Mixed-race families. The trials of getting older. Genetically modified organisms. Wanda Sykes swam deep into the complexities of life Friday night at the Paramount Theater during her blisteringly funny and effortlessly relatable Moontower Comedy Festival headlining set.

Sykes is a pop culture fixture, familiar to fans of "Curb Your Enthusiasm," "The New Adventures of Old Christine" and a respectable bundle of animated films. She’s quick with a barb, at ease with exasperation and an auteur of raucous, withering observations. The comedian served up all of that from the stage of the historic Austin theater, but it was her sane, sympathetic humanity that shined through the set.

After opening with a hilarious bit about her fear of black women with baby powder on their chest — she can explain it better — Sykes waxed upon what it means to be a woman getting older. The 51-year-old comedian, who had a double mastectomy in 2011 after being diagnosed with early-stage breast cancer, spun gold from the contrast between her old breasts (which, she said, could be mistaken for the opening sound effect from "Law and Order" when she removed her bra) and her new breasts (which she is sure are scheming and plotting something, as they are far too alert in the morning). Also, her poise in recreating her colonoscopy, balancing on a stool, was more impressive than any Cirque du Soleil feat.
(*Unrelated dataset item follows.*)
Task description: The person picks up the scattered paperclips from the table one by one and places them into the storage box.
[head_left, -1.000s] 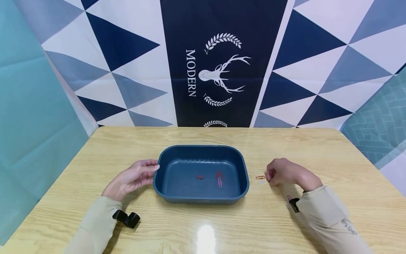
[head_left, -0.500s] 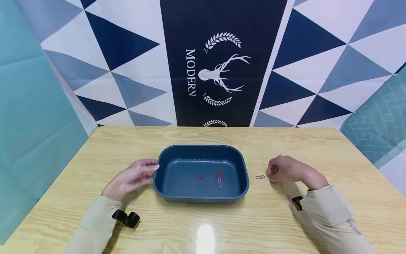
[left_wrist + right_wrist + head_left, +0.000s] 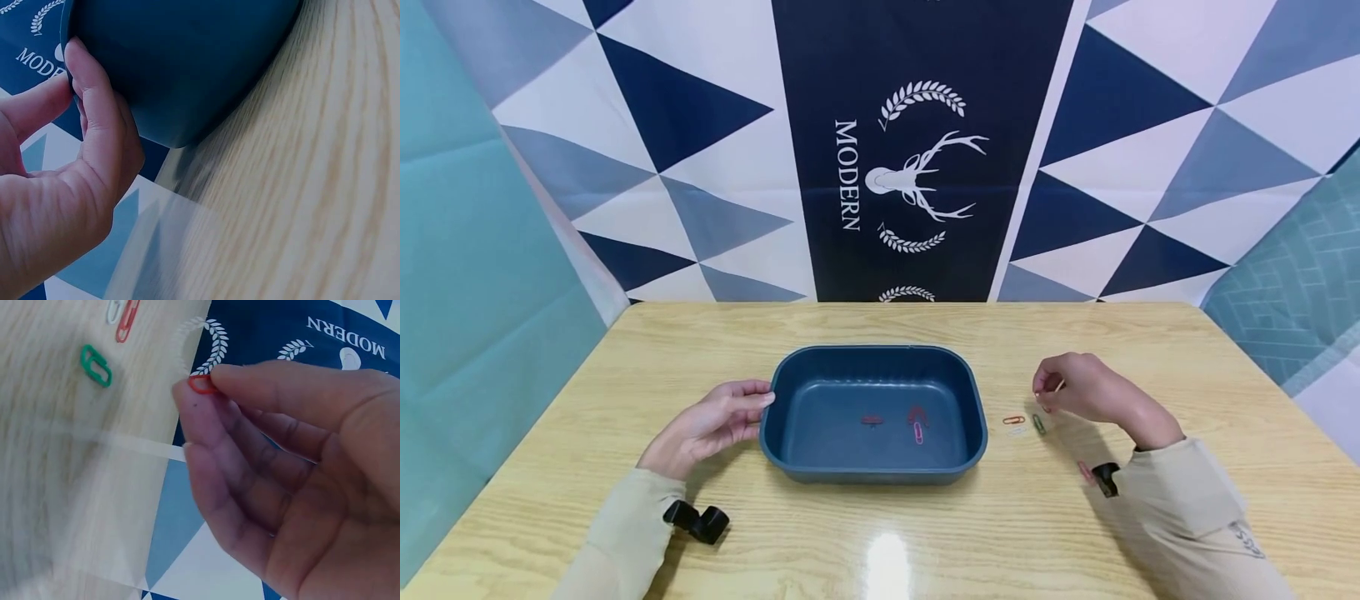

Another complication, though a welcome one, in Sykes’ life: Married to a white French woman, Sykes now finds herself the mother to two blond white children who speak French and terrify her nightly when they recreate scenes from "Children of the Corn" at the foot of her bed. Which, she said, is an unexpected turn of events for a woman who attended a historically black college. And Sykes’ jokes about race relations — which doesn’t sound funny when you type it like that, but that’s why Wanda Sykes in a standup comedian and this is a blog post on a news website — rang with righteousness and funny-bone vibrations. Watching news reports about the shooting of unarmed black men alongside a Caucasian wife from a different culture, refusing to watch "12 Years a Slave" out of knowledge of her patience limitations, imagining throwing down with Mitch McConnell’s wife were she in Michelle Obama’s shoes: Sykes tackled all with razor wit.

At another point in the night, the state of food in America (including the aggressive sales tactics behind McNuggets despite their questionable composition) served as a perfect punching bag for a gleeful Sykes. The line of the night, or at least in the top ten: "I don’t (expletive) with tilapia."

In ending with the heights of insanity that her love for her wife inspires, the comedian tied a bow around a performance that exuded contentment through the travails of society. Earlier in the set, Sykes said she is now the happiest she has ever been, and even if her relationship leads her to snowboarding misadventures and romantic getaways that feel like hostage situations, the audience is lucky that she finds the laughs. That’s what a Wanda Sykes show is all about at every turn, saying in one way or another or another:

This is crazy, right? We both know, so let’s just say it aloud.